Shade garden is a surprise behind the privacy wall
Sunset, May, 1991
Shade garden is a surprise behind the privacy wall An unexpected shade garden greets visitors to this house in Calabasas, California. Hidden behind a windowless wall with a pair of 8-foot-tall paneled doors, the garden provides a cool transition to the house's front door.
Designed by Los Angeles architect Harold Levitt, the generous courtyard--32 feet long and up to 16 feet wide--stretches across the front of the house. Its solid exterior wall provides both visual privacy and an acoustical barrier from street noise. Combined with overhead protection, the wall also shelters shade-loving plants from afternoon sun and strong winds that blow in from the ocean.
The roof slopes from the peak of the house to the outside wall. In the section above the courtyard, evenly spaced 5-inch-diameter logs leave the garden open to the sky. Reminiscent of the latillas in many Southwestern buildings, the peeled spruce logs continue farther into the house, running up under a large sky window extending to the ridge.
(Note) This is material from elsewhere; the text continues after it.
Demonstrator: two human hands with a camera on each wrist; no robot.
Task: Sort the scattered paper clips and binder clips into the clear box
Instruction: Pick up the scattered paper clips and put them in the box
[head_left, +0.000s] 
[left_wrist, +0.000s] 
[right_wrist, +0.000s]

Augmenting the Southwestern look, 20-inch-square terra-cotta pavers give the courtyard a warm, earth-toned floor; plants in pots line the edges. At the end of the garden near the front door, a 7-by 10-foot bed holds an Australian tree fern, impatiens, and clivia. Growing in a smaller bed at the other end, a tall, multi-stemmed flaxleaf paperbark tree (Melaleuca linariifolia) shades the garden's open side, blocks views of a neighboring house, and encloses the open end.